Moody’s rates Grifols facilities Ba2

Moody's Investors Service said it assigned a Ba2 rating to the proposed $4,425,000,000 senior secured bank credit facilities to be issued by Grifols World Wide Operations Ltd. and Grifols Worldwide Operations USA, Inc., wholly owned subsidiaries of Grifols SA.

The proposed senior secured bank credit facilities include a $1.3 billion term loan B due 2025, a $2,825,000,000 term loan A due 2023 and a $300 million equivalent revolving credit facility due 2023.

Grifols plans to use the proceeds from the new term loans to refinance existing term loans.
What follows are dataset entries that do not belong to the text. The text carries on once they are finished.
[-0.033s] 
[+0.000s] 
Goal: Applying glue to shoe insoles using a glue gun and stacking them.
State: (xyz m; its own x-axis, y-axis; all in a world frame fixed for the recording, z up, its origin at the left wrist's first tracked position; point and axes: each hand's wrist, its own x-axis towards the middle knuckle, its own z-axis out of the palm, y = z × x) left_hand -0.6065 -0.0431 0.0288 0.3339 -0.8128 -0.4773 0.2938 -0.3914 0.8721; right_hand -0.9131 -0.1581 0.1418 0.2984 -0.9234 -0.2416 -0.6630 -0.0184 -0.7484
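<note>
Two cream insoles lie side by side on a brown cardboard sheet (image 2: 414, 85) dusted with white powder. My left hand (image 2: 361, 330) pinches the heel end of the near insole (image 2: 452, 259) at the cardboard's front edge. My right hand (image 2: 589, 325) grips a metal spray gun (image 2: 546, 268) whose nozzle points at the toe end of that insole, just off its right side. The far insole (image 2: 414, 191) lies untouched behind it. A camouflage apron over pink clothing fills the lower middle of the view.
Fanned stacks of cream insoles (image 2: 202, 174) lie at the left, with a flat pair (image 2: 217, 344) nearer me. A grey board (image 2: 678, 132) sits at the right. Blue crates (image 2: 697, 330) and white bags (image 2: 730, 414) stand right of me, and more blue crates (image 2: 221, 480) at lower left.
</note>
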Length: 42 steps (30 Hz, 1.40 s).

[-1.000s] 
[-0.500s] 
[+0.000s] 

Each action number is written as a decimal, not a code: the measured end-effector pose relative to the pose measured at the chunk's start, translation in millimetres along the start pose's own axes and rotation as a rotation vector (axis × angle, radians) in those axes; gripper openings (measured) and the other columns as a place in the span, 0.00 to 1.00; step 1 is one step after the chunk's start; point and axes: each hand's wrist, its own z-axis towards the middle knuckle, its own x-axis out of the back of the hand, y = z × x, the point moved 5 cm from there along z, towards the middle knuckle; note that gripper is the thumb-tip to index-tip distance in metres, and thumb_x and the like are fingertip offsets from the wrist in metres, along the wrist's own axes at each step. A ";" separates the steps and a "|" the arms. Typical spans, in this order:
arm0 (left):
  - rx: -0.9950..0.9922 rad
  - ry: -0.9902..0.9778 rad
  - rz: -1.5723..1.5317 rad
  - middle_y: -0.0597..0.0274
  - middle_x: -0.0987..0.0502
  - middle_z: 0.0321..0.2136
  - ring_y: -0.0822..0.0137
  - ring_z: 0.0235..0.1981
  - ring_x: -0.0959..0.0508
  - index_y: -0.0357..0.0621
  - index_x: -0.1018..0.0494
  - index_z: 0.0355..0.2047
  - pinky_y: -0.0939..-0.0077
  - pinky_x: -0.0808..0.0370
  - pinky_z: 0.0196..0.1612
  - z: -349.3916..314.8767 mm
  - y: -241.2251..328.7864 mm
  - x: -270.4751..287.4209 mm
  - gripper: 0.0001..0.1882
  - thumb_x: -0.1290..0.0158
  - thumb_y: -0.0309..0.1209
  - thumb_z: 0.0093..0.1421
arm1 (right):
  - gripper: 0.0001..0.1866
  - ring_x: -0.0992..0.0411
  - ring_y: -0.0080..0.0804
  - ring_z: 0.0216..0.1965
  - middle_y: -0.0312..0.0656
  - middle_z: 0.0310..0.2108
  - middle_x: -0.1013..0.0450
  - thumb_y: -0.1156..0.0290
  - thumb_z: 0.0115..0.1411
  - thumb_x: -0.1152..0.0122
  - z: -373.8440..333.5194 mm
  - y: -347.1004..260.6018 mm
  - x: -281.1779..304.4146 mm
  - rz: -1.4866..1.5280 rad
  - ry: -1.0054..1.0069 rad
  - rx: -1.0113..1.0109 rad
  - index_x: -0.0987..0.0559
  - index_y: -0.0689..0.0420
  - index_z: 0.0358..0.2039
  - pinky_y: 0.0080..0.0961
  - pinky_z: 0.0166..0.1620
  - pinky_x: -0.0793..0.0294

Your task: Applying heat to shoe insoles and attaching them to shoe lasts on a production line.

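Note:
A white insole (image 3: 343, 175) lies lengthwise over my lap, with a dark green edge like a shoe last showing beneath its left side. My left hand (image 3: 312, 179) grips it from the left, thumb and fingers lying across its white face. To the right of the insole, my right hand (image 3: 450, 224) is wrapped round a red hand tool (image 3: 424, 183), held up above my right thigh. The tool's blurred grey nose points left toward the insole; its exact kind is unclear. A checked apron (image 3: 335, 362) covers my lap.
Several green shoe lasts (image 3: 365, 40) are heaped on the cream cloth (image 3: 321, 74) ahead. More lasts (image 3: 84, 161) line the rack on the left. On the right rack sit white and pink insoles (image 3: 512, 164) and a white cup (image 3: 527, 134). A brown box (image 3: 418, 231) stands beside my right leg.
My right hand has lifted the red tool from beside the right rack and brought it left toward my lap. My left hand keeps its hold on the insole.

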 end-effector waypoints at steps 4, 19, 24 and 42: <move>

Moody’s said the assignment reflects the following inter-related drivers: (a) the agency estimates that Grifols' leverage, as measured by Moody's-adjusted debt/EBITDA, will remain unchanged at 4.8 times because the refinancing will not change the company's quantum of debt and (b) Moody's expects that the refinancing will extend the company's debt maturity profile and provide some interest expense savings thereby slightly improve its free cash flows

All of Grifols' other ratings remain unchanged, namely the Ba3 corporate family rating, Ba3-PD probability of default rating, B2 rating of the $1 billion senior unsecured notes due 2022 and Ba2 rating of currently outstanding senior secured bank credit facilities, including $700 million term loan A due 2020, $3.25 billion term loan B due 2021, €400 million term loan B due 2021, and $300 million revolver due 2019.

The additional $1.7 billion term loan due 2023 (rated Ba2), arranged to finance the acquisition of Hologic's NAT blood screening business, is not part of the refinancing and it will be fungible (mutually interchangeable) with the new $1.3 billion term loan.

The outlook on all ratings remains stable.